**Dataset content**
▼

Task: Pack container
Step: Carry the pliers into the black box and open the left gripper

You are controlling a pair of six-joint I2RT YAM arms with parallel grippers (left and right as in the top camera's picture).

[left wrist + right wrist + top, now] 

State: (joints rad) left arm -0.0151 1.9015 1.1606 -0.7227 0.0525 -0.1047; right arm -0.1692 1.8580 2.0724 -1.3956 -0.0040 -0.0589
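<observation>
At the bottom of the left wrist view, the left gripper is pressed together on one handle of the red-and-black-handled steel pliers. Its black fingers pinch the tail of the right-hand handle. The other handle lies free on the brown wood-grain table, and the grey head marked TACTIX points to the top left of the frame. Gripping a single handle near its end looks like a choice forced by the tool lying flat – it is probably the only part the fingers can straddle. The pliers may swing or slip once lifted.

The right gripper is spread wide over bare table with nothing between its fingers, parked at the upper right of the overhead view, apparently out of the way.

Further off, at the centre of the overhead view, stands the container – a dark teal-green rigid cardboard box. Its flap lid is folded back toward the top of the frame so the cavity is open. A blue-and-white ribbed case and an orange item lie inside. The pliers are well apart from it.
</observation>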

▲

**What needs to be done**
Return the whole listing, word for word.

**Written response**
Task: Pack container
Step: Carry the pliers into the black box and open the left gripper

You are controlling a pair of six-joint I2RT YAM arms with parallel grippers (left and right as in the top camera's picture).

[left wrist + right wrist + top, now] 

State: (joints rad) left arm -0.0151 1.9015 1.1606 -0.7227 0.0525 -0.1047; right arm -0.1692 1.8580 2.0724 -1.3956 -0.0040 -0.0589
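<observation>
At the bottom of the left wrist view, the left gripper is pressed together on one handle of the red-and-black-handled steel pliers. Its black fingers pinch the tail of the right-hand handle. The other handle lies free on the brown wood-grain table, and the grey head marked TACTIX points to the top left of the frame. Gripping a single handle near its end looks like a choice forced by the tool lying flat – it is probably the only part the fingers can straddle. The pliers may swing or slip once lifted.

The right gripper is spread wide over bare table with nothing between its fingers, parked at the upper right of the overhead view, apparently out of the way.

Further off, at the centre of the overhead view, stands the container – a dark teal-green rigid cardboard box. Its flap lid is folded back toward the top of the frame so the cavity is open. A blue-and-white ribbed case and an orange item lie inside. The pliers are well apart from it.
</observation>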

The output requires nothing else.